Lynnwood, Washington. È il 2008 e nella tranquilla cittadina a nord di Seattle è appena accaduto un evento che starà sulle bocche di tutti per molto tempo. Una giovane ragazza, chiamata con uno pseudonimo, “Marie”, è stata vittima di ripetuti stupri durante la notte nella sua stessa abitazione. Il giorno seguente confessa tutto alla polizia, ma dopo svariate visite mediche e pressanti interrogatori da parte di agenti privi di empatia, Marie decide di ritirare le accuse e dichiara di aver inventato tutta la tragica storia, ricevendo così una multa da 500$ per falsa testimonianza. Il caso di Marie viene dunque archiviato.

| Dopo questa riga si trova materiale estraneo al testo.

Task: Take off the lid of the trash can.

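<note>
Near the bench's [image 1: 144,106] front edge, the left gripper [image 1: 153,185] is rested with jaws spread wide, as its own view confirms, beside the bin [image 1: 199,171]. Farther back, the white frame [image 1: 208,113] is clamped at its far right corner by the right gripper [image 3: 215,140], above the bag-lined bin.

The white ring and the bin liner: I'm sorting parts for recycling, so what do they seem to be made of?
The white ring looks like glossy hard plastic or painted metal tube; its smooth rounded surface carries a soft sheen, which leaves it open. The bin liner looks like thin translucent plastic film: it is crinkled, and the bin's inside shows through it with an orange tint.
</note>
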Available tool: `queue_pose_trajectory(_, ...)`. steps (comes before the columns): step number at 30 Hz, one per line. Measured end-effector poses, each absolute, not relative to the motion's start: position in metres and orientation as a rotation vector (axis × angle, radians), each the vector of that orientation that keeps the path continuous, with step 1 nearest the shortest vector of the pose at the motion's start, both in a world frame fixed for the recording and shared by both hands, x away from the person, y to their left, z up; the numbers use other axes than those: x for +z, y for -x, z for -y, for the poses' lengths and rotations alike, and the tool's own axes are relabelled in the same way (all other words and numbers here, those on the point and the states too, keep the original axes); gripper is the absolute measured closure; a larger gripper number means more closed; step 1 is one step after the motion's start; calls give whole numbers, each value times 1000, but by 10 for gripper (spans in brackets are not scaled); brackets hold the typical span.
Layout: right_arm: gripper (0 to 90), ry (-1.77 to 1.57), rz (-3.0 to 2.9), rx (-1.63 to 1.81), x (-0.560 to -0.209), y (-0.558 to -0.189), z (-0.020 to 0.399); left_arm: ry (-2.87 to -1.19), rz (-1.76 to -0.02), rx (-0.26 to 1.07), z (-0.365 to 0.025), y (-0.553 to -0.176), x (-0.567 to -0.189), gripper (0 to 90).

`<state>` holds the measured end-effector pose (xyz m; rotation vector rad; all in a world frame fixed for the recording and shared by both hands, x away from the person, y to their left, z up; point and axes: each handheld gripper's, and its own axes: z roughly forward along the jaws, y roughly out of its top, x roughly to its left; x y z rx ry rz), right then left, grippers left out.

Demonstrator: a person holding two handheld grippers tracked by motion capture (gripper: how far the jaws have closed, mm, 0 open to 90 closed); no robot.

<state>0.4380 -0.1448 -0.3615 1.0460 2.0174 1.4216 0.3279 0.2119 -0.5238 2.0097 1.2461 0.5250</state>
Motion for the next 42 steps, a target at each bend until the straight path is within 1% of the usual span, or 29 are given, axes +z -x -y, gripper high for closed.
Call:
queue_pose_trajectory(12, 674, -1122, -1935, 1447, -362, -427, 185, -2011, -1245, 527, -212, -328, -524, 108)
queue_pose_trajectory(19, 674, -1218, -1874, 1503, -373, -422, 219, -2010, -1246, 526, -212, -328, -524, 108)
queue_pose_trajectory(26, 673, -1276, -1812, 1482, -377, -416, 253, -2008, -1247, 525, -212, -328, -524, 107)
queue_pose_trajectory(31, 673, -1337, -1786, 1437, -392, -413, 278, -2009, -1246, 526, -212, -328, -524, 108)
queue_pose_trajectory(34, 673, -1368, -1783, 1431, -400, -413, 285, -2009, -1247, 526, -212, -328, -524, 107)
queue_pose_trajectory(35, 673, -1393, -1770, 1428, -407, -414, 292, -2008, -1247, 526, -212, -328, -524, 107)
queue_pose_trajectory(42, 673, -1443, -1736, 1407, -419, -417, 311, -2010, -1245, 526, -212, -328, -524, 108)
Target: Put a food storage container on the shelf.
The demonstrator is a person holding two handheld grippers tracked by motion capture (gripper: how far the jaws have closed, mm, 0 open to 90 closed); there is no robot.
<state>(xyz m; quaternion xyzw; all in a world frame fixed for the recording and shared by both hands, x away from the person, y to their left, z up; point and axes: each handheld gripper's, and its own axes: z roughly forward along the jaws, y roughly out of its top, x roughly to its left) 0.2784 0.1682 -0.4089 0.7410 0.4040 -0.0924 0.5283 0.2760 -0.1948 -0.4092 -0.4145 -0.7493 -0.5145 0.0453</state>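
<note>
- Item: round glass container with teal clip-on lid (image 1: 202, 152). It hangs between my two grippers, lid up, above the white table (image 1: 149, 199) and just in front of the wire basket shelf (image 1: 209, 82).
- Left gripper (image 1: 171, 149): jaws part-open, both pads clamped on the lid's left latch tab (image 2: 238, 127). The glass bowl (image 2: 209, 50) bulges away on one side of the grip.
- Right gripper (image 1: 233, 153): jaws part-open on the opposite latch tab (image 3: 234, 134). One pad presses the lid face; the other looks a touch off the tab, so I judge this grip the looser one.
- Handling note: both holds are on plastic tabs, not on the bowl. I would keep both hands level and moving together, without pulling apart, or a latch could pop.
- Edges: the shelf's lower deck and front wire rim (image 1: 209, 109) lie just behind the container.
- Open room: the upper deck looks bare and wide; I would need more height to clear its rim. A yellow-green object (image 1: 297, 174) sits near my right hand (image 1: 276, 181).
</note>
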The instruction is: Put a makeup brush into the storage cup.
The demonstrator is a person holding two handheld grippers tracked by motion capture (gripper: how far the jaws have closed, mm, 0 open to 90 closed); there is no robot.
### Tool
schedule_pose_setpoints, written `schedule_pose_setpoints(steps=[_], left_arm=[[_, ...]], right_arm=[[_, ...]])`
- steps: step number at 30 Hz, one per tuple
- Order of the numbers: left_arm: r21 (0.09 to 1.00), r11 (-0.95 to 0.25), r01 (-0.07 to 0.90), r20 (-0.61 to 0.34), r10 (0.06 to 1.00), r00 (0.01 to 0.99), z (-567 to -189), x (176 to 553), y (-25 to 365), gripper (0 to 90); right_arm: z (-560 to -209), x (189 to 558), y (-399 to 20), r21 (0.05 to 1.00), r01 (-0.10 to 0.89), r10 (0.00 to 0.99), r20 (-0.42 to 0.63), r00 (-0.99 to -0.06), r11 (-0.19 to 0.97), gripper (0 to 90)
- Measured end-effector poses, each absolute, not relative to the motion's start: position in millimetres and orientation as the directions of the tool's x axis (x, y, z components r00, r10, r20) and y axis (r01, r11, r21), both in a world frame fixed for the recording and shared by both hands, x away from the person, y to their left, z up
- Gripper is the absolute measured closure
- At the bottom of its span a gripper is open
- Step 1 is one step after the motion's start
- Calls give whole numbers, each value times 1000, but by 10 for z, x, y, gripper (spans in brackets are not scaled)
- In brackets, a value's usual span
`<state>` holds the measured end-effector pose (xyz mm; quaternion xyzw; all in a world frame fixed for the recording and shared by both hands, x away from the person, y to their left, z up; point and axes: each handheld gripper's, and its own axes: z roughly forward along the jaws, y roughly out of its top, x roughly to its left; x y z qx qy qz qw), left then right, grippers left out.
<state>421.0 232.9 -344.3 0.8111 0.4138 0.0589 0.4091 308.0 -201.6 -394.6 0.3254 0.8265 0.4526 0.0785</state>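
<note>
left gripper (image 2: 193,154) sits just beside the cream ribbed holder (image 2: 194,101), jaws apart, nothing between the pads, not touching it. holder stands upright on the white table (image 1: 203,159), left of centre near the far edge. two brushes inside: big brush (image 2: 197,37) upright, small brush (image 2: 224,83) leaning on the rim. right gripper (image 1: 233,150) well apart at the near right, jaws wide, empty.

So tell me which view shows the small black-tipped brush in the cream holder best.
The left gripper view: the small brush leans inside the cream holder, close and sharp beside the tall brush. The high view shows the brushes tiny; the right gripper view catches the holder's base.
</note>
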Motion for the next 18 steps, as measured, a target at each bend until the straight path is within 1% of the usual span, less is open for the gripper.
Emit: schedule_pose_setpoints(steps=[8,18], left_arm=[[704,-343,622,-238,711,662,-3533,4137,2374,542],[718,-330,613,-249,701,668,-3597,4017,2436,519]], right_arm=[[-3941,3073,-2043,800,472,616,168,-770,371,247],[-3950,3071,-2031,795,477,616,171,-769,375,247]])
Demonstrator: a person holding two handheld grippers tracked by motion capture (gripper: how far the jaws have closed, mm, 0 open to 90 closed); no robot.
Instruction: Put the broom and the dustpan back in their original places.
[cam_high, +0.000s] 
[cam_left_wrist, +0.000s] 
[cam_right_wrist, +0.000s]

Nel 2011 alla Detective Stacy Galbraith viene assegnato il caso di una ragazza della città di Golden, Colorado, la quale dichiara di aver subito violenze sessuali per ripetute ore. La Detective non si limita solamente a mettere a proprio agio la giovane ragazza durante la dichiarazione (il minimo richiesto per un qualsiasi interrogatorio), ma, facendo delle ricerche più approfondite, riesce anche a scoprire che modalità simili allo stupro subìto dalla sua vittima si sono verificate in altre città e presumibilmente dalla stessa persona.

Nel 2012 Marc Patrick O’Leary viene arrestato con l’accusa di violenza sessuale su quattro donne e una quinta in procinto di avvenire, con la conseguente pena di 327 anni di prigione. All’interno dell’abitazione dell’uomo vengono trovati prove schiaccianti del reato commesso e anche le foto delle vittime, tra cui quelle di Marie.

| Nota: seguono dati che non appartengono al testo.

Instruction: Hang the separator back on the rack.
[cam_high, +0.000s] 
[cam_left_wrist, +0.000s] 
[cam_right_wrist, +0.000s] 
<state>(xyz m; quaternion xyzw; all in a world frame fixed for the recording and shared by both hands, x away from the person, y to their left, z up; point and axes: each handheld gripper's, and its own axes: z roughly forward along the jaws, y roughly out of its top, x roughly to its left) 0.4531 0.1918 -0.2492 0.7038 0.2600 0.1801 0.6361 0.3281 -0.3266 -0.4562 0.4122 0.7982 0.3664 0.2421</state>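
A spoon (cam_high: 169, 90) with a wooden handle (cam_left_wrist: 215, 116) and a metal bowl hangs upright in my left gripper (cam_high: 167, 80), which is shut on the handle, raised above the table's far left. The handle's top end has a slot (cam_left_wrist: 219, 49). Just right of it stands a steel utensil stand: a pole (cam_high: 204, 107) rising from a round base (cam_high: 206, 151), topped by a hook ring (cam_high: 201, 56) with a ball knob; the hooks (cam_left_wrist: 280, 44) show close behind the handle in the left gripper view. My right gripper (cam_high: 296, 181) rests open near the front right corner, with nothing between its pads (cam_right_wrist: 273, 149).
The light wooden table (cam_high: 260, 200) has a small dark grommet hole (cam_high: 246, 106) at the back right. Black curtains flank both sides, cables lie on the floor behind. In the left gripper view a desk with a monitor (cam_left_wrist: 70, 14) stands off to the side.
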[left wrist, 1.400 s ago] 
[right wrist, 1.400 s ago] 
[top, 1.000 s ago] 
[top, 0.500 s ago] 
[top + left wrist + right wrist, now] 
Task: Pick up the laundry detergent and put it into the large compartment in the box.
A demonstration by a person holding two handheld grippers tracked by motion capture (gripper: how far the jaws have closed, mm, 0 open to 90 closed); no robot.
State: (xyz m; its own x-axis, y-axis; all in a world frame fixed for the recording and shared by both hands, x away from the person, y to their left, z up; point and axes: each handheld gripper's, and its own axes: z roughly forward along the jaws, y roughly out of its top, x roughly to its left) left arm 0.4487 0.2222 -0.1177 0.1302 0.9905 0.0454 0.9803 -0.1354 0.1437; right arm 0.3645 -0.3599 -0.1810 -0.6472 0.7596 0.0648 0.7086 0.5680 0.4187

Solo nel 2015, Marie trova la forza e il coraggio di parlare dell’accaduto denunciando i terribili e mostruosi fatti, e proprio in quell’anno i giornalisti Ken Armstrong e T. Christian Miller, sulla base delle testimonianze raccolte, scrivono l’articolo “An unbelievable story of rape”.


Impossibile riuscire a mettersi nei panni della giovane Marie, che a soli 18 anni ha subito una tale violenza che la segnerà per il resto della sua vita. Ma ancora più criptico è il motivo che ha spinto questa giovane ragazza a ritrattare la sua testimonianza, facendola passare agli occhi di tutti come una bugiarda. La spiegazione al suo comportamento è semplice e anche evidente, poiché molto frequente in casi di questo genere, e risiede solo ed esclusivamente in una burocrazia che non conosce empatia e che, di fronte a questi avvenimenti, continua a trattare le vittime come dei veri e propri oggetti, non curandosi dello shock emotivo appena subìto. Basti pensare che in Italia la violenza sessuale è stata considerata reato contro la morale pubblica fino al 1996, e solo dopo quell’anno come reato contro l’individuo.

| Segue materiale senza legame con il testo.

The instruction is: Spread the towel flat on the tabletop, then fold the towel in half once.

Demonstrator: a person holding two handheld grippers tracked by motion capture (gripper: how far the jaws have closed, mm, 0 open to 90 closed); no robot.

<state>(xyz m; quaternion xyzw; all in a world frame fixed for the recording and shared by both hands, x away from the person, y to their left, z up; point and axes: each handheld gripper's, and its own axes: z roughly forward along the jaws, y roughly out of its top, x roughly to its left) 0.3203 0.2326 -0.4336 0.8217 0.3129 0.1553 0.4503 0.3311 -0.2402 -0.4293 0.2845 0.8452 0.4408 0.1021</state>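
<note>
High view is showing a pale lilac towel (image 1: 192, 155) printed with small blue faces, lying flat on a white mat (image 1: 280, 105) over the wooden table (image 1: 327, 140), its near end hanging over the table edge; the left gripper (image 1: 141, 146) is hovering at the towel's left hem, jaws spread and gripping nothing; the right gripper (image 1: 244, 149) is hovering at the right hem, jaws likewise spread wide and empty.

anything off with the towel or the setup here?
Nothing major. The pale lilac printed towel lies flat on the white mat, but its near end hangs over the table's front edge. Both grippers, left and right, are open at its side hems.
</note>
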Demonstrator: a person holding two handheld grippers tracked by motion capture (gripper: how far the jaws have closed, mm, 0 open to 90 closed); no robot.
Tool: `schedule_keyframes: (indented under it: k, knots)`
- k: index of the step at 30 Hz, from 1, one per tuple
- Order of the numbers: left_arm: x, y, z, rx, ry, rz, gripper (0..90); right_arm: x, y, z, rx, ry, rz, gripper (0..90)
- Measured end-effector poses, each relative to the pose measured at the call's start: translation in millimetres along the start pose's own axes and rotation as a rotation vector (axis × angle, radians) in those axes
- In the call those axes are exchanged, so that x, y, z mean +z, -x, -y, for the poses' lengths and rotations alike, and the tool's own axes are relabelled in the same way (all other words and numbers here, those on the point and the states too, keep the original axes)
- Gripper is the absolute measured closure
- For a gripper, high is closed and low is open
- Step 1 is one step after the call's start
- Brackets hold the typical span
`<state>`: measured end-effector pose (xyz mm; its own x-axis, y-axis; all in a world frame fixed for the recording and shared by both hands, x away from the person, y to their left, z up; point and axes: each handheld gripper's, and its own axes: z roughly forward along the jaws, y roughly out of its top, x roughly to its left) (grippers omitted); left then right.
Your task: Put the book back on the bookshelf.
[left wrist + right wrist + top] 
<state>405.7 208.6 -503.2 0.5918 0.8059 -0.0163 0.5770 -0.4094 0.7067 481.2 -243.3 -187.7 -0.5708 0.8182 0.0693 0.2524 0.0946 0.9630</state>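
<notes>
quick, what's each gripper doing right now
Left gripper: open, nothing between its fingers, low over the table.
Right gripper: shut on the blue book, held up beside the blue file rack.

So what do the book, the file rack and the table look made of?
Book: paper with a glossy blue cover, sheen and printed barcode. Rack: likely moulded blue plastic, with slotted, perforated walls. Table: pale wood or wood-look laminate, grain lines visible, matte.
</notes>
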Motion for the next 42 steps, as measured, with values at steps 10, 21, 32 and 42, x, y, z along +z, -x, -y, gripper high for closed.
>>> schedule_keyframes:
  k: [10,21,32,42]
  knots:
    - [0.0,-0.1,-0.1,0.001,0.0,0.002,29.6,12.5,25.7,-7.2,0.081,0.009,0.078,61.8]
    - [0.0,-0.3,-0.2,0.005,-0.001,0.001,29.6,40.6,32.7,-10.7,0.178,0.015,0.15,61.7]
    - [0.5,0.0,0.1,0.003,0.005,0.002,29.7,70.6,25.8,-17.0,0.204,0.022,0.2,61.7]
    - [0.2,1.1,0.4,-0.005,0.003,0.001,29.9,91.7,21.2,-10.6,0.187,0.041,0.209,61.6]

Ma prima di allora i processi legali contro reati di tale natura erano trattati quasi con superficialità; e a prova di ciò la Rai nel 1979 passò in onda per la prima volta il “Processo per stupro” pronunciato dall’avvocato Lagostena Bassi, la quale non difese la vittima solo dal responsabile della violenza, ma anche, e soprattutto, dai loro legali, i quali affermavano che la passività della ragazza durante tale violenza attenuasse la rilevanza del gesto. Più volte la Bassi durante la sua arringa pronunciò le parole “Noi non chiediamo le condanne, ma rendete giustizia […] a tutte le donne attraverso la vostra sentenza”, andando così a evidenziare come negli anni ’70 tali accuse venissero accolte quasi con superficialità e leggerezza. Lagostena Bassi, nonostante sia vissuta in un’epoca diversa dalla nostra, ha tramandato dei valori che ancora oggi dovrebbero, e devono, essere sostenuti: il coraggio, la voglia di giustizia, la determinazione di non fermarsi davanti a un no. Tutto questo serve per far sì che in futuro gente come Marie, e molte altre donne, riescano a trovare il coraggio di denunciare i fatti subìti, senza paura di essere giudicate!